In Haskell
Sun Mar 27, 2016I needed to blow off some steam over the last couple of weeks. And that principally happens through programming, so as of last weekend, this blog has semi-quietly been re-implemented in Haskell. Since then, I've been trying to go through some of my archives, fixing various spelling and grammar mistakes, as well as markup snafus that've crept in over the years. Most notably, there were a couple of articles about cl-notebook
that just plain got lost in the shuffle.
So far, I've gotten through about 30 of 229 posts, and have come to the conclusion that I write entirely too fucking much. The plan was to spend a day or two fixing everything up, but there's no way in hell I can read, modify and push that much prose around. Especially since I've got an AOSA chapter to nice down. So the fixes will be getting done piece-wise over the next few months. A bit at a time, every time I need to do something boring for an hour or two.

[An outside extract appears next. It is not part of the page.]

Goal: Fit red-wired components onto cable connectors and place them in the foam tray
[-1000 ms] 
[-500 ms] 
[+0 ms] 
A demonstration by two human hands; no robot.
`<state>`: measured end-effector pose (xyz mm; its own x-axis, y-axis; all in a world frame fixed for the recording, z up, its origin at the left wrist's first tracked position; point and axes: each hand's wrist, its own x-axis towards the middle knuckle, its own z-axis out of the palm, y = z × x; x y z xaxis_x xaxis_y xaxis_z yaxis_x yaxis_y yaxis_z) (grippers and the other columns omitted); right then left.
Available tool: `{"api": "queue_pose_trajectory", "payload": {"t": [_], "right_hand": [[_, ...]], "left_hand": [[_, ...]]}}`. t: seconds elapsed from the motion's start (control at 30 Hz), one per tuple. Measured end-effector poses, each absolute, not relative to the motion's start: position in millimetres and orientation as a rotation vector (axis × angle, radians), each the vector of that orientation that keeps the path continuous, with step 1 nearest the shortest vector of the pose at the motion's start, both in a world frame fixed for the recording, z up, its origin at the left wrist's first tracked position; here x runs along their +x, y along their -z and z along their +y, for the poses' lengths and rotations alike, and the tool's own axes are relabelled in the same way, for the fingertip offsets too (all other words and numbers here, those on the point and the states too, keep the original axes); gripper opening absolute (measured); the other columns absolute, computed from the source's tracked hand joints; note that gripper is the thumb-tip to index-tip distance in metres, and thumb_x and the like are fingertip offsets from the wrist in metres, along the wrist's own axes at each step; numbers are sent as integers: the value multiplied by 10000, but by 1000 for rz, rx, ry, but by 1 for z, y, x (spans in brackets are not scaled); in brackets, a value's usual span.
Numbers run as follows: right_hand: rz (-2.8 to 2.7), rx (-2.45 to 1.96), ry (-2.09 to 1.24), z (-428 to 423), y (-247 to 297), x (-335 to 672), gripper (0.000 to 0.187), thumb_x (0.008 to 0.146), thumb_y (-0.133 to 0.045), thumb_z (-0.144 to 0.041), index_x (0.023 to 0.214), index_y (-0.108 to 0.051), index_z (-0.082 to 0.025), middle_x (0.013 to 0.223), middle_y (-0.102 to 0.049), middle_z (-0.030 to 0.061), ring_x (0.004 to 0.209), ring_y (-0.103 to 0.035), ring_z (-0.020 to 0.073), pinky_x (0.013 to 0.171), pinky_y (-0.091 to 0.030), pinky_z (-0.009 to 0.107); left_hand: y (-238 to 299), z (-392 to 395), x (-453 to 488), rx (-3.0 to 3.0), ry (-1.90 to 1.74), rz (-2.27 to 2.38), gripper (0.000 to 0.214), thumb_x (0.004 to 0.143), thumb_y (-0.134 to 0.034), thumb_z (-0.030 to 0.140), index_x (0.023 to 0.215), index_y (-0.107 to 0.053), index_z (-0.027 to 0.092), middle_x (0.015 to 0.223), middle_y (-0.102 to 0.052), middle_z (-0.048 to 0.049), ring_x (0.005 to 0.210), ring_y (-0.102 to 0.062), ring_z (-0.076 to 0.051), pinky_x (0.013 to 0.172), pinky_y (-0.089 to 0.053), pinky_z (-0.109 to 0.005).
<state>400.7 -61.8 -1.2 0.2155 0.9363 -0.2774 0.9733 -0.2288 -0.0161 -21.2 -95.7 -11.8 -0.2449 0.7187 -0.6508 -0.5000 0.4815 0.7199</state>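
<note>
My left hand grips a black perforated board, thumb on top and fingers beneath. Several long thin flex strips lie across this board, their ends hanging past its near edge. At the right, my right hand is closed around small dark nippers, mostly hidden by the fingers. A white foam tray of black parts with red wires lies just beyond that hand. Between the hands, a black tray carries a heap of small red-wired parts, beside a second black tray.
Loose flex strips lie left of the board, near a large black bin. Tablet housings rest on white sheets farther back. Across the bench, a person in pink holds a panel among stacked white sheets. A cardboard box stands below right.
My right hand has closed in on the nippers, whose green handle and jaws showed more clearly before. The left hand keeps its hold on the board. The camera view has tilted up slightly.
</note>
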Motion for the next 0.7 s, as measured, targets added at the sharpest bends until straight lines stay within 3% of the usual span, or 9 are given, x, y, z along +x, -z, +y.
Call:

For the moment, let me just show off two pieces of the blog I found interesting to write.
Automatic Section Titles
One of the benefits of using pandoc
for document processing is that I can do certain things programmatically that I would have had to do manually with a markdown
-specific library. Specifically, this new blog implementation automatically linkifies subheadings in posts. So the title above that reads "Automatic Section Titles"? You can click on that to go to that section, and you can post the resulting link to a forum in order to refer people directly to that section. The code that does this is reasonably simple.
...
readPost :: FilePath -> IO Html
readPost fpath = do
f <- readFile fpath
return $ case readMarkdown def f of
Right p -> writeHtml def $ walk linkedHeaders p
_ -> error $ "Invalid post: " ++ fpath
linkedHeaders :: Block -> Block
linkedHeaders (Header n opts@(slug,_,_) content) = Header n opts linked
where linked = (anchor slug) ++ [ Link ("",[],[]) content ("#" ++ slug, "") ]
linkedHeaders node = node
anchor :: String -> [Inline]
anchor name = [ RawInline (Format "html") ("<a name=\"" ++ name ++ "\">")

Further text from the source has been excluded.